• 17 Feb 2026
• Admin
• News Article

Spark Biomedical, Inc. Awarded $500,000 Clinical Research Grant to Study Non-Invasive Neurostimulation for Chronic Subdural Hematoma

Spark Biomedical has received a $500,000 Clinical Research Award from the Trauma Research and Combat Casualty Care Collaborative (TRC4) to support a pilot clinical trial evaluating transcutaneous auricular neurostimulation (tAN) for chronic subdural hematoma (cSDH).

The study will be led by Dr. Alex Valadka at UT Southwestern Medical Center, with collaboration from investigators at UT Southwestern and University of Texas Medical Branch.

Clinical Context: A Growing Neurosurgical Burden

Chronic subdural hematoma:

• Accounts for ~90,000 hospitalizations annually
• Is projected to become the most common neurosurgical condition by 2030
• Primarily affects elderly patients

Current treatment options include:

• Surgical evacuation (craniotomy or burr hole)
• Middle meningeal artery (MMA) embolization

These interventions are invasive and carry risks of recurrence, complications, and procedural morbidity.

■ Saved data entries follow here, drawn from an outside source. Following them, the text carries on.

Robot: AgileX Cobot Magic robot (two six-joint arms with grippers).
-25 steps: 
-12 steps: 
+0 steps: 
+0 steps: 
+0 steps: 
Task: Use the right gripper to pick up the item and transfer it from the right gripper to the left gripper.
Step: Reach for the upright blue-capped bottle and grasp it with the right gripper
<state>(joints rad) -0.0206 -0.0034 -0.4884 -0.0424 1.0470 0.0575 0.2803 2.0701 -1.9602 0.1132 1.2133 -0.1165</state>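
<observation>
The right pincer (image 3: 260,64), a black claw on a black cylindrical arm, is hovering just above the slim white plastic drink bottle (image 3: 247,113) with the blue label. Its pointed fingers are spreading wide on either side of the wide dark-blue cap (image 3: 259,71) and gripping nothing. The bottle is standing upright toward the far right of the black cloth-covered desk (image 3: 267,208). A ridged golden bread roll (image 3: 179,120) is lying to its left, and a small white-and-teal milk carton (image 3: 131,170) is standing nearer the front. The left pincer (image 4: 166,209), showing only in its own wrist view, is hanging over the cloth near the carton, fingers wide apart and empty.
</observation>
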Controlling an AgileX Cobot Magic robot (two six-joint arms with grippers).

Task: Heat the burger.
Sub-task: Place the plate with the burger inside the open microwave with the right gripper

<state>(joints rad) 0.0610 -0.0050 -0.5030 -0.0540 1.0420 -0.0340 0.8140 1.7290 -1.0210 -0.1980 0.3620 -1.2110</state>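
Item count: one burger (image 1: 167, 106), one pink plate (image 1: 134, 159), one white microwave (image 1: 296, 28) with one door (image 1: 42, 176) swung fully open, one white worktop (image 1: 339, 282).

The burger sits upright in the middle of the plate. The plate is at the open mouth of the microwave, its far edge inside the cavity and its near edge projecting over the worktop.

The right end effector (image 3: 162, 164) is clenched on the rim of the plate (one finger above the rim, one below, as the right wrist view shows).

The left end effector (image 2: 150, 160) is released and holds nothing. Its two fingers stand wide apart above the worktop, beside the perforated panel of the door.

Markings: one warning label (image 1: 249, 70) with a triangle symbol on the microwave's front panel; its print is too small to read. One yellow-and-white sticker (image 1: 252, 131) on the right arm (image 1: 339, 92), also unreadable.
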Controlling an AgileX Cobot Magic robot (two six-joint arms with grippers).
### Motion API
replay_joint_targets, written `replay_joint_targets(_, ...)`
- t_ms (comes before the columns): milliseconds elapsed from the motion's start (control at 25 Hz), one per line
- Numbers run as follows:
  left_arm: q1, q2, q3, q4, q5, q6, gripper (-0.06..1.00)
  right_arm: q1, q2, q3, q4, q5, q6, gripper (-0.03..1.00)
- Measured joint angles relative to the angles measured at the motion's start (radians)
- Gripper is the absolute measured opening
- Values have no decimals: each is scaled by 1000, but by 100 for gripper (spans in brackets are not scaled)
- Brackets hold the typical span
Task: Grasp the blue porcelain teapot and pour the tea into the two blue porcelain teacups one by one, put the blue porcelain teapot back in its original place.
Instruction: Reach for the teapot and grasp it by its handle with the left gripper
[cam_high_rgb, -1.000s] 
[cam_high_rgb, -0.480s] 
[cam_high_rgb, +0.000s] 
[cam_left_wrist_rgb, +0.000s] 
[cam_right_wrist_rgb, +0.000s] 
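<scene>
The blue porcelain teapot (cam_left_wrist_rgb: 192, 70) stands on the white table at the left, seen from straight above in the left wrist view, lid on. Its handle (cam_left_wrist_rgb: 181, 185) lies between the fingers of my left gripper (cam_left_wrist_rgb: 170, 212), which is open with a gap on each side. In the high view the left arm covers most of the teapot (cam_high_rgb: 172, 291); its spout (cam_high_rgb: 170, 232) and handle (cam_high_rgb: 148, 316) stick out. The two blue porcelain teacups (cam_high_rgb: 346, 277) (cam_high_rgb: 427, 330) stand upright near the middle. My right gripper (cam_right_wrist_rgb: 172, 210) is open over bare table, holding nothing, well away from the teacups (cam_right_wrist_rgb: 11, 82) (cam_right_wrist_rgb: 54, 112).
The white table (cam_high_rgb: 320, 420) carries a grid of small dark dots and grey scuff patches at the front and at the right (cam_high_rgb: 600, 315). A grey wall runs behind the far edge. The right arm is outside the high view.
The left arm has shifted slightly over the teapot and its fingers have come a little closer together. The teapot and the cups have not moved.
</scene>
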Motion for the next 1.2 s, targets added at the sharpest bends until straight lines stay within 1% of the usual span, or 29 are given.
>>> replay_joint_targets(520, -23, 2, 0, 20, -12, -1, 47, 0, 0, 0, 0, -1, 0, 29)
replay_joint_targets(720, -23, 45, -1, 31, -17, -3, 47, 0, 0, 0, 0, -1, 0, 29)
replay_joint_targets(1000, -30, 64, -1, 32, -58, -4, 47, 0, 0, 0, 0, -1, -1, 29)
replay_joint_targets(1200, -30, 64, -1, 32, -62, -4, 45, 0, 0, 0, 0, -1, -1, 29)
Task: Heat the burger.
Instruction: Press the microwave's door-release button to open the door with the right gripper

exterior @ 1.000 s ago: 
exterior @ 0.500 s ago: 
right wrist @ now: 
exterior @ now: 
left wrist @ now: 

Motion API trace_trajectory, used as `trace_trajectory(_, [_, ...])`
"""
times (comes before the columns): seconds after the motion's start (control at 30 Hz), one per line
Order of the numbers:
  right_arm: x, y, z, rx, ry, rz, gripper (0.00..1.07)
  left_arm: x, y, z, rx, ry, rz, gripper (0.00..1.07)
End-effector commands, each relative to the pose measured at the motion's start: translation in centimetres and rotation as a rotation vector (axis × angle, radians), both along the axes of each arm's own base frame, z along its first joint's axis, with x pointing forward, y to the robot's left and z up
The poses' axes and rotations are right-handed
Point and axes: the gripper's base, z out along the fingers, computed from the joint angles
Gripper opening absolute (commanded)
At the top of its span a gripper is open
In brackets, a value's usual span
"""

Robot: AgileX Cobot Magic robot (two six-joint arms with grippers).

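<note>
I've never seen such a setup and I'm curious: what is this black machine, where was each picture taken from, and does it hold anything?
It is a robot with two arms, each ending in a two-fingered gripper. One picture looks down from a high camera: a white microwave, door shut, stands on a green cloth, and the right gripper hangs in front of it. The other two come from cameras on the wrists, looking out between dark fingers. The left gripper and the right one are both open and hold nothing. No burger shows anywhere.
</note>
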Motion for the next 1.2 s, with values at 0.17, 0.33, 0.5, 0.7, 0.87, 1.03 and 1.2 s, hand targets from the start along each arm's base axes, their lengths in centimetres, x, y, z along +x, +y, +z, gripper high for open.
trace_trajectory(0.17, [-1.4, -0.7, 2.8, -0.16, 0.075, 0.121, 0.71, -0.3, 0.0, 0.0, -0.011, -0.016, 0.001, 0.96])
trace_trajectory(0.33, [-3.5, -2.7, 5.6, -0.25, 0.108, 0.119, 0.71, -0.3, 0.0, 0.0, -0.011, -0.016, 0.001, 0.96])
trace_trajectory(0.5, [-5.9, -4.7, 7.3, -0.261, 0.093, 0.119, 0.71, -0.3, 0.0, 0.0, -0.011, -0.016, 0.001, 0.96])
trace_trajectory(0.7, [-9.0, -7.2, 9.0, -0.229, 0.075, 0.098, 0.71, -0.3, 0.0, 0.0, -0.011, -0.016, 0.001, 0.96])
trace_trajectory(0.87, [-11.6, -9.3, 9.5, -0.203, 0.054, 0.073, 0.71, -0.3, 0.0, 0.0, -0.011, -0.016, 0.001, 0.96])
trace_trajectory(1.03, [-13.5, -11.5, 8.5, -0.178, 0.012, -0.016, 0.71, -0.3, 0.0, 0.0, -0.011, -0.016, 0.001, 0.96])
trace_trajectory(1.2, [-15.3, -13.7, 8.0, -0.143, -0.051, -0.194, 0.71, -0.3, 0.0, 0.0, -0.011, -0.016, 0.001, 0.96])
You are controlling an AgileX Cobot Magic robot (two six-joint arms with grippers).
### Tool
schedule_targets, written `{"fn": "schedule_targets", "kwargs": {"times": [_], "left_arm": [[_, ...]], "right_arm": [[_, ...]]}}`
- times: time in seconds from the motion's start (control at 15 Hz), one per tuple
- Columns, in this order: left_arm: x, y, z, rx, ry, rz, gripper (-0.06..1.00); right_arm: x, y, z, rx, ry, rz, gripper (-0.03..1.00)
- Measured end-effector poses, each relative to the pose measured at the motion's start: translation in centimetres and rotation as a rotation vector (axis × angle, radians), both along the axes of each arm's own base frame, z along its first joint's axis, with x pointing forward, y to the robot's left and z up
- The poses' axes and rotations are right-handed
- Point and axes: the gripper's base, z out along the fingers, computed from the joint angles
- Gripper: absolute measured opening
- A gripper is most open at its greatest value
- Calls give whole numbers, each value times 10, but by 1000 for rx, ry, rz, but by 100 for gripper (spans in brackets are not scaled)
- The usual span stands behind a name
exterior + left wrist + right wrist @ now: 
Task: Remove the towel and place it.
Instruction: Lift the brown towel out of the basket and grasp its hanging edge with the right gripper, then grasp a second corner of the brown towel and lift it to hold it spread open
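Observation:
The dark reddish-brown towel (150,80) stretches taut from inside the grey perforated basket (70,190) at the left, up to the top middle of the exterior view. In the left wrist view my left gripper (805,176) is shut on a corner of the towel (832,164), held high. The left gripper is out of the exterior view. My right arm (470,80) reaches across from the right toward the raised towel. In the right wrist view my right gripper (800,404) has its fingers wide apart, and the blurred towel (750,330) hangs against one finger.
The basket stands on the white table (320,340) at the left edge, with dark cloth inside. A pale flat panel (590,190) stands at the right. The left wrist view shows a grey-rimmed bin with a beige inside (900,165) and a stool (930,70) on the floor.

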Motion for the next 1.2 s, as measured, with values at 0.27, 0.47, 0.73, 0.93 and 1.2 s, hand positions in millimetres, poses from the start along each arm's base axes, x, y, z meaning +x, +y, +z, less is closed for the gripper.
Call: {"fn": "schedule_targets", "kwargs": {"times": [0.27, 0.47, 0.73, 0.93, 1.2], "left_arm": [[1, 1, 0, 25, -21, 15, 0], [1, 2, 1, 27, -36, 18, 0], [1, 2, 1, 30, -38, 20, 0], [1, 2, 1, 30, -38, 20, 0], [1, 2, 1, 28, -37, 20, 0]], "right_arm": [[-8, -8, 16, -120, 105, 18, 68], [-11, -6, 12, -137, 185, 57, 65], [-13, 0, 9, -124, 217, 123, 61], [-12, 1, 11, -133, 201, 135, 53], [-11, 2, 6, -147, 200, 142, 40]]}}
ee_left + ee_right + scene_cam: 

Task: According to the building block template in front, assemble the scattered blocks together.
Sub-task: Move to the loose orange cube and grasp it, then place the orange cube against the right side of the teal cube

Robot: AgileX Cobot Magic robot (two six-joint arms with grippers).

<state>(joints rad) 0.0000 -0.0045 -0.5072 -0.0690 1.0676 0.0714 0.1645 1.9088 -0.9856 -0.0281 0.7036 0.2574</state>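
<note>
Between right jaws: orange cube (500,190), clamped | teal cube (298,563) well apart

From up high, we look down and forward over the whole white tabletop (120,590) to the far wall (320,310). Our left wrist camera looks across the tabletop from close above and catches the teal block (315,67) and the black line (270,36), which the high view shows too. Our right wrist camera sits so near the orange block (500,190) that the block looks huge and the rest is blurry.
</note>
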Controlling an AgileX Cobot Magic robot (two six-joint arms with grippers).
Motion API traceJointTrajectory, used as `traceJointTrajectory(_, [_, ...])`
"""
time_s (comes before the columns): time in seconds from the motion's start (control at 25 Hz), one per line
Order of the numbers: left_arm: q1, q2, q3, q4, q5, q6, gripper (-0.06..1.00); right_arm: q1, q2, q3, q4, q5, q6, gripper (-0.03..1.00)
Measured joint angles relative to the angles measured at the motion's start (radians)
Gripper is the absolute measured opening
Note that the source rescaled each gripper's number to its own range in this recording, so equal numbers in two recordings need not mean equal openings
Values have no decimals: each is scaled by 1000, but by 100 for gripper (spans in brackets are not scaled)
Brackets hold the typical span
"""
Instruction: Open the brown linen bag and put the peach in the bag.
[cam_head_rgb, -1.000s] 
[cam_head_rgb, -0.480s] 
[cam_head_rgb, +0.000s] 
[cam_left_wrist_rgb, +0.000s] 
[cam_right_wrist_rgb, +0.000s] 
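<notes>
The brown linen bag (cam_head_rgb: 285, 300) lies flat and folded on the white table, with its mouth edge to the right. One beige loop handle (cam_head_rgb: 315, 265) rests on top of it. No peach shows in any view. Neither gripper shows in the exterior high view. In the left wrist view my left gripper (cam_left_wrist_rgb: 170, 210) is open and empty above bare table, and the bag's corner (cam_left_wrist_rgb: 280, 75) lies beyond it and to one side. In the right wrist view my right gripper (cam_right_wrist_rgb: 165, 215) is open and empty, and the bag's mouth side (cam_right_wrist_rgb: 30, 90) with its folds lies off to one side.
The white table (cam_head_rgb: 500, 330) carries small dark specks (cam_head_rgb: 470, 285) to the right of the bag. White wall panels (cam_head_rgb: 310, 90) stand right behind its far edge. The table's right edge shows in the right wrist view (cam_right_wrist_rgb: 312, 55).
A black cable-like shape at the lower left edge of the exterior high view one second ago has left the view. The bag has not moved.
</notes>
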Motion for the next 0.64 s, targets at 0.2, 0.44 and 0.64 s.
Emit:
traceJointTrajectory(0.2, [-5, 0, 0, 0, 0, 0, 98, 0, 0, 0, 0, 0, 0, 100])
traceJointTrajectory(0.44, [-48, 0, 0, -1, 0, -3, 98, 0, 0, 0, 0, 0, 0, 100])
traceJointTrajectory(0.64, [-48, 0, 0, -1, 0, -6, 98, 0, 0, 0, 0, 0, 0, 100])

A non-invasive therapy would represent a paradigm shift.

Technology Platform: Sparrow Link™

The trial will use Spark’s Sparrow Link™ wearable neurostimulation system.

Mechanism:

• Delivers transcutaneous auricular neurostimulation (tAN)
• Targets vagal and trigeminal nerve branches
• Designed to modulate inflammation and hemostasis pathways

Preclinical and prior clinical research suggests tAN may influence:

• Inflammatory biomarkers (e.g., IL-6, CRP)
• Platelet activation pathways
• Clot physiology

These mechanisms are directly relevant to cSDH progression and recurrence.

Study Design

• Randomized
• Double-blind
• Sham-controlled
• 20 adult patients with non-surgical cSDH

Participants will self-administer daily 30-minute sessions for one month.

Endpoints:

Primary:

• Need for rescue surgical intervention

Secondary:

• Changes in hematoma volume
• Midline shift
• Hematoma thickness on imaging

Biomarkers:

• CRP
• Cortisol
• IL-6
• Additional inflammatory markers

Although small in size, the study is positioned as first-in-kind for non-invasive neuromodulation in cSDH.

Strategic Implications

If successful, tAN could:

• Reduce hematoma expansion
• Lower rates of invasive procedures
• Introduce bioelectronic modulation into neurotrauma care

This would extend neuromodulation beyond traditional indications like depression, epilepsy, and pain into acute/subacute neurosurgical disease.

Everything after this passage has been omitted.